* What you should do
Write the listing out again, exactly as it appears.

* Input data

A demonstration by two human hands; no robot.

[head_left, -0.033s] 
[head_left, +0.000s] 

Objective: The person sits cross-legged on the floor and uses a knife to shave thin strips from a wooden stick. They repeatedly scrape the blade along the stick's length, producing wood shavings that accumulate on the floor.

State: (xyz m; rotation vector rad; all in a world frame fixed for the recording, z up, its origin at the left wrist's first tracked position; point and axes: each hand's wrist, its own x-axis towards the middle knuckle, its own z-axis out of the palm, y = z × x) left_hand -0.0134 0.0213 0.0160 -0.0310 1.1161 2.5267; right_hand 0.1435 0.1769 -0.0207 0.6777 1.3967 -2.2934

* Solved exercise
A demonstration by two human hands; no robot.

[head_left, -0.033s] 
[head_left, +0.000s] 

Objective: The person sits cross-legged on the floor and uses a knife to shave thin strips from a wooden stick. They repeatedly scrape the blade along the stick's length, producing wood shavings that accumulate on the floor.

State: (xyz m; rotation vector rad; all in a world frame fixed for the recording, z up, its origin at the left wrist's first tracked position; point and axes: each hand's wrist, its own x-axis towards the middle knuckle, its own z-axis out of the palm, y = z × x) left_hand -0.0134 0.0213 0.0160 -0.0310 1.1161 2.5267; right_hand 0.1435 0.1769 -0.0207 0.6777 1.3967 -2.2934

There is no more to this exercise.